Shuttleworth, who is the CEO of Canonical Ltd, emphasised the development of the Linux Desktop as well as mobile development.
“Can we go right past Apple in the user experience we deliver?” Shuttleworth asked the audience. “Certainly, on the desktop experience, we need to shoot beyond the Mac, but I think it’s equally relevant [in] the mobile space. The challenge for us is to figure out how to deliver something which is crisp and clean” without sacrificing the community process,” he said.
“It would be hard to do from a free software point of view, I think, because so many people have so many different opinions,” said Brad Cavanagh, data reduction software engineer at the Joint Astronomy Centre in Hilo, Hawaii.
“That’s not to say you can’t get good things out of open source. Obviously, you can, but it’s going to be tough,” Cavanagh said.

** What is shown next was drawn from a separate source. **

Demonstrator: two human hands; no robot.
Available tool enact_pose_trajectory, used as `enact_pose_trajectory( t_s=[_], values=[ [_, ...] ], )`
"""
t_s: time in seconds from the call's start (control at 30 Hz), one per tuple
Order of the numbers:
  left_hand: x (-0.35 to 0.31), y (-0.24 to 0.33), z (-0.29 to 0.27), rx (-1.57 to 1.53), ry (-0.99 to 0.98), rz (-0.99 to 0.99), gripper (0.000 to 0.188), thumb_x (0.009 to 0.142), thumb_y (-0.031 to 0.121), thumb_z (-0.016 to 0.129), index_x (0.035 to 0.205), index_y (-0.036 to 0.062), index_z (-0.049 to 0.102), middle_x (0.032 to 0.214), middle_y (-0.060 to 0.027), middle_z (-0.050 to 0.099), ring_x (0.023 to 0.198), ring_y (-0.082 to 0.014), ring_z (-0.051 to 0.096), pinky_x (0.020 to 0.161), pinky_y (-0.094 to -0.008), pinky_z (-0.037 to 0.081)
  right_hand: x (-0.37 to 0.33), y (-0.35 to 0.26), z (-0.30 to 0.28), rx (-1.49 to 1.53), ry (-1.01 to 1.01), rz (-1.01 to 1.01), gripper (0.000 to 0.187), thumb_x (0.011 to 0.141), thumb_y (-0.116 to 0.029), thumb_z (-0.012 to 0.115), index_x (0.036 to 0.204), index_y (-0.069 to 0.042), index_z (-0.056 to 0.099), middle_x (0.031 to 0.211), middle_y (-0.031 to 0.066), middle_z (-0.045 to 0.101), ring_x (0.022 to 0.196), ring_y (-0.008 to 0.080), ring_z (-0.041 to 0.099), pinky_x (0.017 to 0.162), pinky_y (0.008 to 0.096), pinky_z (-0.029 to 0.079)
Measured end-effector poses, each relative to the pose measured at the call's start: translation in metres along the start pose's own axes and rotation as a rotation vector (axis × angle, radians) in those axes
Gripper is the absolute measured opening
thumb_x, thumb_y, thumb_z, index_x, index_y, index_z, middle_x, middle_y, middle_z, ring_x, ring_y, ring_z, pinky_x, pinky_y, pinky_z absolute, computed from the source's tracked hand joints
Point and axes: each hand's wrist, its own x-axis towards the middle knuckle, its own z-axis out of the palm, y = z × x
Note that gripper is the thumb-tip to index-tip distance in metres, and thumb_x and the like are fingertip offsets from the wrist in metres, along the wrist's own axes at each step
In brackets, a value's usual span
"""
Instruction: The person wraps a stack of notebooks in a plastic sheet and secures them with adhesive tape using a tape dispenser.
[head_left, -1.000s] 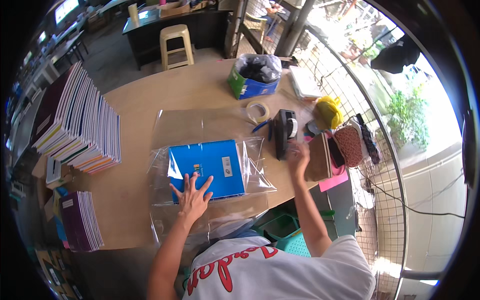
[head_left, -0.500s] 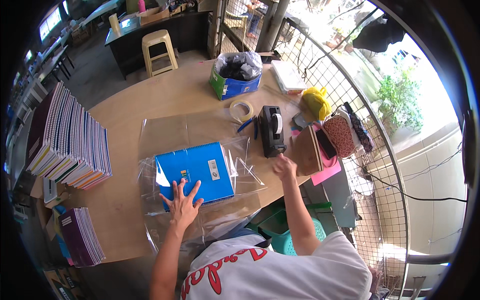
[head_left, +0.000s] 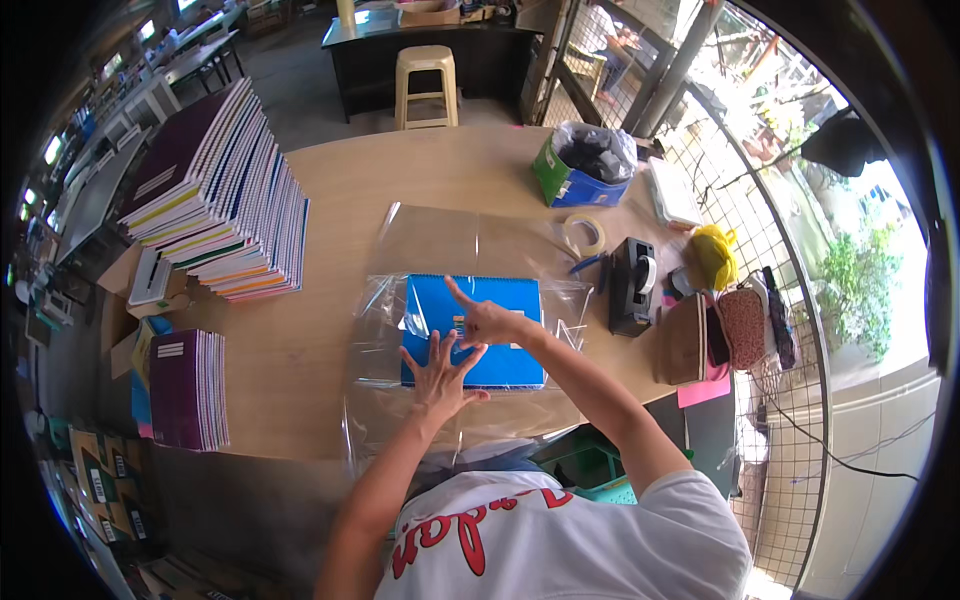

Shuttleworth went on to emphasise the need for new business models beyond advertising for free software. “We had the Web for quite a long time before we figured out how [to do] ad-funded Web businesses,” Shuttleworth said.
But Shuttleworth said he didn’t know how advertising could fund Web-based and free applications. He instead noted an emerging emphasis on services, calling them the engine for funding investments in free software.
“I think advertising works very well in the search case, but I don’t think it’s the sort of final solution in terms of business models to drive investment in free software,” Shuttleworth said. “A more general view of services is required.”
“The free software world is in a quest for a complementary economic model. When we look back at this era, we’ll be looking at economics as much as factors such as technology,” Shuttleworth said.
“Technology,” he said, “provides the opportunities to drive economic change, create wealth and change society. The way we run our lives today, software determines more and more of it,” Shuttleworth said.
“In a very real sense, everything is becoming software,” he continued. “There have never been better opportunities to create wealth, better opportunities to change the world. Recent wealth creators such as Google Inc. have been built on free software. Free software, meanwhile, is the ultimate form of disclosure and serves as an engine for innovation,” he noted.
“The question we should be asking the free software world is how can we stimulate that? How can we drive innovation faster?” Shuttleworth said.